Radiation dose, the volume of lung parenchyma irradiated, and the concomitant administration of chemotherapeutic agents are significant factors that determine the extent of lung tissue damage. A study conducted by Manegold et al. concluded that pulmonary endothelial cells and lung tissue were most sensitive to therapy when a combination of EVE and radiotherapy were administered [23]. The underlying basis of this synergistic effect was attributed to a combined antivascular and antiangiogenic mechanism. Another experimental study showed that a combination of B-cell lymphoma 2 (Bcl-2) and mTOR inhibition led to increased radiosensitization in a lung cancer models [24]. In 2012, a meta-analysis of published series, which is the largest report of the incidence and the relative risk to develop pulmonary fibrosis in patients treated with EVE or temsirolimus for several types of cancer, showed that incidence of high-grades pulmonary toxicity was 2.4% [25]. Furthermore, in a similar experimental study performed by Bese et al. [26], the concurrent and sequential use of tamoxifen with pulmonary radiation therapy were evaluated in Wistar albino rats. The highest pulmonary fibrosis scores were obtained in the concurrent group. Again, in our study, we showed that concurrent use of EVE and radiation therapy increases the pulmonary fibrosis score compared to the other study groups. However, statistical analysis proved the difference to be insignificant except when compared with the control group. It is presumed that the current number of subjects (six rats per group) is insufficient to derive a statistically significant result; this small sample number seems to be the most significant limitation of our study.

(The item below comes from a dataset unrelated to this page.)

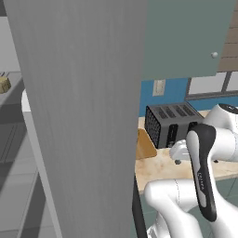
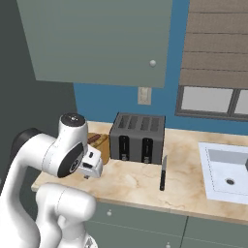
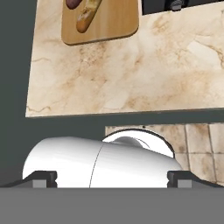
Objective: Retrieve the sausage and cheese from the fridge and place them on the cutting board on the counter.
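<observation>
The sausage [image 3: 72, 3], a dark red-brown link, lies on the wooden cutting board [image 3: 109, 26] beside a paler yellowish stick [image 3: 87, 15]. From the right base view the sausage [image 2: 93, 139] and cutting board [image 2: 102, 143] peek out behind my arm. The cheese [image 1: 3, 85], a tan chunk, sits on a fridge shelf [image 1: 14, 95] at the far left. The open grey fridge door [image 1: 83, 116] stands in the middle of the left base view. My gripper [image 3: 111, 178] is open and holds nothing. It hangs over the counter's [image 3: 131, 74] front part, short of the board; the gripper [image 2: 91, 169] is left of the toaster.
A black-and-silver toaster [image 2: 138, 138] stands right of the board. A knife [image 2: 163, 178] lies on the counter in front of it, and a sink [image 2: 225, 169] is further right. Grey-green wall cabinets [image 2: 101, 43] hang above. The fridge door edge is close to my arm's left.
</observation>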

This synergistic effect of EVE and radiation therapy provides a more effective treatment option for successful management of malignancies, but it also carries the possibility of an increased risk of lung fibrosis. We attempted to examine the combination of these two treatments, both concurrently and sequentially, to obtain a clear picture of the differing extent of lung parenchyma damage in each scenario.

5. Conclusions

At this point, while concurrent EVE administration increases pulmonary fibrosis with radiation therapy, safety results of randomized trials should be used to evaluate the ideal time of EVE and radiation therapy administration.